* _Exercise directions_
Exactly as written, copy the lines that run from the start of the data below to the line containing "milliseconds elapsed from", both ends included.

* _Material provided_
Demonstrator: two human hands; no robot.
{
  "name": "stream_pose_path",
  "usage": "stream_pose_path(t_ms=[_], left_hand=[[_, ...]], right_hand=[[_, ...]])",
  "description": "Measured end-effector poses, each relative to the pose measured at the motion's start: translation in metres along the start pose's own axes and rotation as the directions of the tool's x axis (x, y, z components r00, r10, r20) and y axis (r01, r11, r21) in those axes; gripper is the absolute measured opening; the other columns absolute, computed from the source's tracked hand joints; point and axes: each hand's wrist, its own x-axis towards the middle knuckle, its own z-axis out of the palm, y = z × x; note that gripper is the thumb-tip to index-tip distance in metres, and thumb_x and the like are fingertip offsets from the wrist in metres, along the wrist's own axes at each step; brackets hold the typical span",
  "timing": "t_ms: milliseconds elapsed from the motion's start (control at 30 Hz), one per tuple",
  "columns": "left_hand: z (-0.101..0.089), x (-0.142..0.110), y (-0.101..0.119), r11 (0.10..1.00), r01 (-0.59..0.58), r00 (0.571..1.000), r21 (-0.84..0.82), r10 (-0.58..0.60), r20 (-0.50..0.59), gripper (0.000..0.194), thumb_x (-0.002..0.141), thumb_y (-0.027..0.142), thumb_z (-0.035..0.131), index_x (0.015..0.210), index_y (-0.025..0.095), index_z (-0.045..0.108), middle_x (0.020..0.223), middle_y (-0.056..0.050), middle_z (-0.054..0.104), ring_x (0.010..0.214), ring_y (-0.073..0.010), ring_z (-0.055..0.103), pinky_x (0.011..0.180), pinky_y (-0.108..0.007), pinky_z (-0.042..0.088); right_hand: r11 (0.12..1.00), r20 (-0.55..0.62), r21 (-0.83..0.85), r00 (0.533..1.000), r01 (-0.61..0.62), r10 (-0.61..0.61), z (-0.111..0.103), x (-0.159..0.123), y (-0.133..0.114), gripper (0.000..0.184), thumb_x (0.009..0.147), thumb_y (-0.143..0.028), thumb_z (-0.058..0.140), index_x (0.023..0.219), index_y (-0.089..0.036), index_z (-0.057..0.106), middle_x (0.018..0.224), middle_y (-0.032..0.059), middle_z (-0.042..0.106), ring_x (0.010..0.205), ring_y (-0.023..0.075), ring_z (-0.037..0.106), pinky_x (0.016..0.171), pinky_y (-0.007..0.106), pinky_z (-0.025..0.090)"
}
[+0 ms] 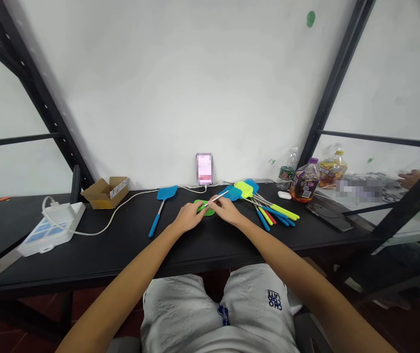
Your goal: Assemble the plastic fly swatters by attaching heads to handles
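Observation:
Both my hands meet at the middle of the black table (85, 255). My left hand (186, 215) is closed on the green head of a fly swatter (205, 208). My right hand (226, 210) is closed round that swatter's thin metal rod, which points up and to the right. A pile of several fly swatters (264, 206) with blue, yellow-green and red handles lies just to the right of my hands. To the left, a single blue fly swatter (161, 208) lies on its own.
A phone (204, 168) leans on the wall behind, on a white cable. A white power strip (50, 228) and an open cardboard box (105, 191) sit at the left. Bottles (304, 182) and a dark phone (329, 216) stand at the right. Another person's hand (411, 177) shows far right.

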Motion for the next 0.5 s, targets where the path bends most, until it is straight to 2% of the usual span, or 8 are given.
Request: stream_pose_path(t_ms=[100,233,300,367,500], left_hand=[[-0.002,0.001,-0.004,1.0,-0.021,0.999,-0.004,0.021,-0.035,0.028,0.095,0.04,0.036,0.091,0.021,0.057,0.077,-0.002,0.063,0.072,-0.0174,0.059,0.064,-0.026,0.035],[-0.001,0.003,-0.011,1.0,0.007,0.997,-0.024,-0.009,-0.083,0.024,0.096,0.036,0.034,0.096,0.021,0.053,0.08,-0.002,0.063,0.073,-0.0176,0.059,0.063,-0.026,0.035],[0.0,0.004,-0.014,1.0,0.018,0.996,-0.018,-0.019,-0.088,0.025,0.096,0.036,0.034,0.095,0.021,0.053,0.081,-0.003,0.063,0.073,-0.0178,0.058,0.063,-0.026,0.035],[0.002,0.005,-0.017,1.0,0.02,0.995,-0.012,-0.021,-0.095,0.026,0.096,0.036,0.033,0.092,0.021,0.054,0.082,-0.003,0.063,0.074,-0.018,0.058,0.064,-0.027,0.036],[0.003,0.008,-0.021,1.0,0.008,0.992,-0.003,-0.008,-0.128,0.027,0.096,0.032,0.034,0.087,0.019,0.056,0.082,-0.005,0.063,0.076,-0.0184,0.058,0.068,-0.028,0.039]], right_hand=[[0.938,-0.038,-0.334,0.993,0.092,-0.111,-0.002,-0.001,0.005,0.036,0.081,-0.051,0.063,0.095,-0.018,0.062,0.093,0.0077,0.062,0.086,0.0204,0.057,0.081,0.035,0.047],[0.759,0.079,-0.633,0.988,0.152,-0.133,0.0,-0.002,0.01,0.049,0.085,-0.051,0.059,0.118,-0.015,0.059,0.124,0.0161,0.056,0.117,0.0291,0.05,0.099,0.043,0.038],[0.692,0.142,-0.702,0.985,0.168,-0.095,0.004,-0.002,0.014,0.052,0.089,-0.052,0.052,0.126,-0.016,0.055,0.137,0.018,0.049,0.126,0.0311,0.044,0.103,0.045,0.035],[0.652,0.178,-0.74,0.983,0.166,-0.048,0.007,-0.002,0.02,0.051,0.094,-0.05,0.043,0.13,-0.016,0.053,0.141,0.0189,0.046,0.13,0.0311,0.041,0.104,0.046,0.033],[0.623,0.222,-0.763,0.975,0.173,0.002,0.007,0.001,0.027,0.043,0.097,-0.043,0.039,0.126,-0.015,0.055,0.13,0.0179,0.055,0.124,0.0283,0.048,0.101,0.043,0.035]])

* _Your response_
Demonstrator: two human hands; no robot.
{
  "name": "stream_pose_path",
  "usage": "stream_pose_path(t_ms=[_], left_hand=[[_, ...]], right_hand=[[_, ...]])",
  "description": "Measured end-effector poses, each relative to the pose measured at the motion's start: translation in metres along the start pose's own axes and rotation as the directions of the tool's x axis (x, y, z components r00, r10, r20) and y axis (r01, r11, r21) in those axes; gripper is the absolute measured opening; the other columns absolute, computed from the source's tracked hand joints; point and axes: each hand's wrist, its own x-axis towards the middle knuckle, its own z-axis out of the palm, y = z × x; note that gripper is the thumb-tip to index-tip distance in metres, and thumb_x and the like are fingertip offsets from the wrist in metres, along the wrist's own axes at each step; brackets hold the typical span",
  "timing": "t_ms: milliseconds elapsed from the motion's start (control at 30 Hz), one per tuple",

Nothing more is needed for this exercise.